John Boehner, Ted Cruz: Upcoming debt-ceiling vote will have conditions
By David Eldridge, The Washington Times, Sunday, October 6, 2013
House Speaker John A. Boehner and other Republicans made it clear Sunday they expect compromises from Democrats on spending in exchange for raising the country’s debt ceiling.
“We’re not going to pass a clean debt-limit increase. I told the president there’s no way we’re going to pass one,” Mr. Boehner, Ohio Republican, said on ABC’s “This Week.” “The votes are not in the House to pass a clean debt limit. And the president is risking default by not having a conversation with us.”
Sen. Ted Cruz echoed the speaker’s comments and pushed back at President Obama, who has dismissed demands for concessions as blackmail and insisted repeatedly that he will not negotiate with Republicans over the current government shutdown or the upcoming debt-ceiling vote.
“The debt ceiling historically has been among the best leverage that Congress has to rein in the executive,” Mr. Cruz, Texas Republican, said on CNN’s “State of the Union.”
“Since 1978, we’ve raised the debt ceiling 55 times. A majority of those times — 28 times — Congress has attached very specific and stringent requirements,” he said. “Many of the most significant spending restraints — things like Gramm-Rudman, things like sequestration — came through the debt ceiling. So the president’s demand to jack up the nation’s credit card, with no limits, no constraints, it’s not reasonable to me.”
I don’t believe Obama will cave.

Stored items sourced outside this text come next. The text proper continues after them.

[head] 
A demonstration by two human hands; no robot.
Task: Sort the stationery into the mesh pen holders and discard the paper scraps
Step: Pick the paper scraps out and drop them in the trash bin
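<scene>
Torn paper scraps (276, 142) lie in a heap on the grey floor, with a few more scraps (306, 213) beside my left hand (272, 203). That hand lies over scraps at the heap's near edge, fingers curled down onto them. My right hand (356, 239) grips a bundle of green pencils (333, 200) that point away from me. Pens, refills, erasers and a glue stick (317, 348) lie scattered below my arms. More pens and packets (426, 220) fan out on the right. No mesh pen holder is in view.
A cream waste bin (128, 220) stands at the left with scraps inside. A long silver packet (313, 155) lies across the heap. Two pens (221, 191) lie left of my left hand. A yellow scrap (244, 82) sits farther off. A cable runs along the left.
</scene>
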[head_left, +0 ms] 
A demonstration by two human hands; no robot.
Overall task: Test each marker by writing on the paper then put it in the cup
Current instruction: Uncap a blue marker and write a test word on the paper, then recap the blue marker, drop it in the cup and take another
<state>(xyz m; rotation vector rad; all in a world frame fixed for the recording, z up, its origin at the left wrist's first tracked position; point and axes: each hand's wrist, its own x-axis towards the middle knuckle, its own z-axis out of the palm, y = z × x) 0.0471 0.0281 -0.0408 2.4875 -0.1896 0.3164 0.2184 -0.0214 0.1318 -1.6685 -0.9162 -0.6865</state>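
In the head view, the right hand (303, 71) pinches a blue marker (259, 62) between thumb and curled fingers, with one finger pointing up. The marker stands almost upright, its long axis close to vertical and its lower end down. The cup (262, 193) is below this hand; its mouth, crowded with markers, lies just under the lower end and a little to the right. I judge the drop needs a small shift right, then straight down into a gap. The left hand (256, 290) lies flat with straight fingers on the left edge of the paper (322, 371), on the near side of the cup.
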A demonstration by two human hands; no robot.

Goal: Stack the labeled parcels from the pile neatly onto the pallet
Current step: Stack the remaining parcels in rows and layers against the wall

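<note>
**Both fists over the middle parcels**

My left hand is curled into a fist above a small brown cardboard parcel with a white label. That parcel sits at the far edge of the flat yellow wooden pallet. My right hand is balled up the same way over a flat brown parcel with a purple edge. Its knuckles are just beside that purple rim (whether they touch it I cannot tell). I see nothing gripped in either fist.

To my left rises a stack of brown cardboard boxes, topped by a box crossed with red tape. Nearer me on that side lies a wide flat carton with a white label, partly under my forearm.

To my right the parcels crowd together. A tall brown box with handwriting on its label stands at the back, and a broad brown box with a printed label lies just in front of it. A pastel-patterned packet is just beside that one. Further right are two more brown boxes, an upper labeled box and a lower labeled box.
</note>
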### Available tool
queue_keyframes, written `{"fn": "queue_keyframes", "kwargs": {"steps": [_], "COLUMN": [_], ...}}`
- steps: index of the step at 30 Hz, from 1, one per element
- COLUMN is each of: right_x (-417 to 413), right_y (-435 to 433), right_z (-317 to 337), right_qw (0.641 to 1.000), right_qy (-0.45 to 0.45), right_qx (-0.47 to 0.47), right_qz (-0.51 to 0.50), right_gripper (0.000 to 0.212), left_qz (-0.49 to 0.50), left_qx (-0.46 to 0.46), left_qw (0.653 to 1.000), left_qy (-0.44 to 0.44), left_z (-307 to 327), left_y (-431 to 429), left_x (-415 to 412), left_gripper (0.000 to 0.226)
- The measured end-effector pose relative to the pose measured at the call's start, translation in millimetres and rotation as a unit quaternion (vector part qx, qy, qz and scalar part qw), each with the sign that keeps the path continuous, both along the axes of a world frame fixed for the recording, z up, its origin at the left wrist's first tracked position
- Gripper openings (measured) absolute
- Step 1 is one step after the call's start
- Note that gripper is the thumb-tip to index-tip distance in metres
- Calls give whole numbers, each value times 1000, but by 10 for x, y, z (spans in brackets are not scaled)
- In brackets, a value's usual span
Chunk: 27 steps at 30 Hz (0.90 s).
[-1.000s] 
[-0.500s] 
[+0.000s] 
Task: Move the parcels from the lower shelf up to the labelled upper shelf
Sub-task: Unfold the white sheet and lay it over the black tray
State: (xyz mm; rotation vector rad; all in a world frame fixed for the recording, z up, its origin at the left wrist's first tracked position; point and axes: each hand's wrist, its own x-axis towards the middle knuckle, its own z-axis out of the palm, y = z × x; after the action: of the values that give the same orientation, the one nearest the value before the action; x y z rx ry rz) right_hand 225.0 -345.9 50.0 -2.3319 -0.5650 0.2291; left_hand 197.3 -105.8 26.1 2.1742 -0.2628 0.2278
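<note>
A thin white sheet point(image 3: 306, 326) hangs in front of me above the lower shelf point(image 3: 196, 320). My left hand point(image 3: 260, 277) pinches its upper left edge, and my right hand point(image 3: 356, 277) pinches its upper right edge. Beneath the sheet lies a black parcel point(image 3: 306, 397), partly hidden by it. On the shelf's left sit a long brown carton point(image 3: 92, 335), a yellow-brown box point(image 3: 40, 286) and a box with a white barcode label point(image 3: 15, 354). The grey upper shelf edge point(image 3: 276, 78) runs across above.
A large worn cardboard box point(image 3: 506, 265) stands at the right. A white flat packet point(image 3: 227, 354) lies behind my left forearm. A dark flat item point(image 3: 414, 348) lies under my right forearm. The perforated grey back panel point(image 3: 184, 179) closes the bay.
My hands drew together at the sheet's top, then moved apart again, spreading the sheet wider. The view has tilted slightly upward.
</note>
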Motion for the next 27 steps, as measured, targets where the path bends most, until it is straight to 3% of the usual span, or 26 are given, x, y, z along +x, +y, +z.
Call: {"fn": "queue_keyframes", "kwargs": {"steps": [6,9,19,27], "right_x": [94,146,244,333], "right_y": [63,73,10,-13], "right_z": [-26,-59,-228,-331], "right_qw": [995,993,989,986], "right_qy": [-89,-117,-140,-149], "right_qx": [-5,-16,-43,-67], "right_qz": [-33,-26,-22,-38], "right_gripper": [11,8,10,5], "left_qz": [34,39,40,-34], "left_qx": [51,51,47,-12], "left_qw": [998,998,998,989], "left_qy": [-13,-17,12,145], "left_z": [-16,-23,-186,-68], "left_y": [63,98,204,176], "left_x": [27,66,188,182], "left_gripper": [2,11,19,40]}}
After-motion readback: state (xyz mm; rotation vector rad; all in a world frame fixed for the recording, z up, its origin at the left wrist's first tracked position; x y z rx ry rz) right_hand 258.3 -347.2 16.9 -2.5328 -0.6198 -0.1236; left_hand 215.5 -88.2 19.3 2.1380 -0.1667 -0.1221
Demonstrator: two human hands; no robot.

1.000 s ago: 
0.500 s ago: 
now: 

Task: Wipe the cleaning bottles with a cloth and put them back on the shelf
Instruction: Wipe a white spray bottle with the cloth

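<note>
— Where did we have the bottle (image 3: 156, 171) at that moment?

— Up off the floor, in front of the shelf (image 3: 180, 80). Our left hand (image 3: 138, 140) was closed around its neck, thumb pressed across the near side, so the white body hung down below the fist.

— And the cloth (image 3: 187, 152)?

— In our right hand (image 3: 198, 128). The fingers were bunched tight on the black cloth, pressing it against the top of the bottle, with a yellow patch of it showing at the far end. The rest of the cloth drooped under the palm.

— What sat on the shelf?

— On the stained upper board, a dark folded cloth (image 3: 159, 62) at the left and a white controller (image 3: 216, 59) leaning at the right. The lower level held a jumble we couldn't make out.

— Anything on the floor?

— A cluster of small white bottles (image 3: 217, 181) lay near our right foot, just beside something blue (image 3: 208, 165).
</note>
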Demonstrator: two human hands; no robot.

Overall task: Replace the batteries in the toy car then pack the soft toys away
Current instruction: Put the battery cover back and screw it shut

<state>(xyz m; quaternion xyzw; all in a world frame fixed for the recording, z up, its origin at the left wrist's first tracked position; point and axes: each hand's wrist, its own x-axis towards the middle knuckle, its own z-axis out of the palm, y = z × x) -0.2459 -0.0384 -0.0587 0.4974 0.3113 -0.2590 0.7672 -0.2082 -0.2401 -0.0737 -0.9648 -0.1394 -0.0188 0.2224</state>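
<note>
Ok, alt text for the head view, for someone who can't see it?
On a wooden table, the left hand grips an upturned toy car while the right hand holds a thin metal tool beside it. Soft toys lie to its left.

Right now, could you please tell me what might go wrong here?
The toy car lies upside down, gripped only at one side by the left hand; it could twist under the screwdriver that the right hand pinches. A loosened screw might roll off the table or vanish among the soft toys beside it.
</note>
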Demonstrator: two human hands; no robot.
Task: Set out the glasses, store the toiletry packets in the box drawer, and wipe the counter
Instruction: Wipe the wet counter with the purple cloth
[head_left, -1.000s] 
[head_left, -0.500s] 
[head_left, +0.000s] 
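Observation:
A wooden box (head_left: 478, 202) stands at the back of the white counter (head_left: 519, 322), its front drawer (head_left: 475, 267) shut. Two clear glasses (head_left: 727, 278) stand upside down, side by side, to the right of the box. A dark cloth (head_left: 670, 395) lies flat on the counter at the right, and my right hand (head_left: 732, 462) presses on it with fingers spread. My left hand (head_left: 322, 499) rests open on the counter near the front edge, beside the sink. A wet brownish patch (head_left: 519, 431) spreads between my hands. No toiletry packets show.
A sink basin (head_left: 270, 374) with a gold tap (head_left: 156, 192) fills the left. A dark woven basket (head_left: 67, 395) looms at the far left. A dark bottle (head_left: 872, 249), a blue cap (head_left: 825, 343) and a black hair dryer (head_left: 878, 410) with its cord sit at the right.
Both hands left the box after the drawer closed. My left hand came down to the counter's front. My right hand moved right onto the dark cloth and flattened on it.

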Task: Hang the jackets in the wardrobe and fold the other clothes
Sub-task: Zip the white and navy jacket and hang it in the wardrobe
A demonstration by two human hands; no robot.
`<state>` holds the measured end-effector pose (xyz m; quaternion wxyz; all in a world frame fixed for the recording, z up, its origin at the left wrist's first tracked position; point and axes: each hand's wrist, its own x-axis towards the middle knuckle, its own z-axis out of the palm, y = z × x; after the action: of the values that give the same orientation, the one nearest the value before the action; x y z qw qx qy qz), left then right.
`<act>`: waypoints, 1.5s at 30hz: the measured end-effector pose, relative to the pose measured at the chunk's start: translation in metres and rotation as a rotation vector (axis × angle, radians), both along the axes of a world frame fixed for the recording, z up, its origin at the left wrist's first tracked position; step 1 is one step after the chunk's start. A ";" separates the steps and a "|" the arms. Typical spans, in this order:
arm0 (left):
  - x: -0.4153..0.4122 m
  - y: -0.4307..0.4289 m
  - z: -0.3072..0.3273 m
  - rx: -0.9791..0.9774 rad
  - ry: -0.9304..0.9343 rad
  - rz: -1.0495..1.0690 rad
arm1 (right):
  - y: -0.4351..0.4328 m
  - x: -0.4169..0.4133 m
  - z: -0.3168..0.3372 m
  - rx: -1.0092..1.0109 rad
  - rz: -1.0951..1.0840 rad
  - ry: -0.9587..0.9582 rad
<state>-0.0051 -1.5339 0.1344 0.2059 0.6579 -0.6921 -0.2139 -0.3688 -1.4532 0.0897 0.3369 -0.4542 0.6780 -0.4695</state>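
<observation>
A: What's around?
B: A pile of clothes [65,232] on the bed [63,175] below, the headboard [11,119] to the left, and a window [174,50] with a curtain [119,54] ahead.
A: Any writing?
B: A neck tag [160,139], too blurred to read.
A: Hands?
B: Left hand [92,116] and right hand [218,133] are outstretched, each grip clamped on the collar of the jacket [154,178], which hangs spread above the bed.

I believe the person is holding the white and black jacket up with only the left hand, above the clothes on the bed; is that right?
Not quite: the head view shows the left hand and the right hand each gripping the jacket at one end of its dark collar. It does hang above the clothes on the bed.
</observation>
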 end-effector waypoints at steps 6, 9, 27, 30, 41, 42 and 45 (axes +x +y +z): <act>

He can’t and still maintain any credibility. He’s willing to create another Constitutional crises believing the ‘Pubs will, once again, cave to his and Reid’s demands.
However, this time, the country is becoming more and more united in their opposition to the tyrannical acts of a government out of control. If Obama follows through with his threats, I can foresee acts of open rebellion.
Just what would Obama do if several million protesters arrived at Washington, DC, not to gather at the Mall, but to gather at the White House and the Capitol building? Obama, the leadership of both parties and the DC government would all collectively panic. It doesn’t take a clairvoyant to know what would happen next.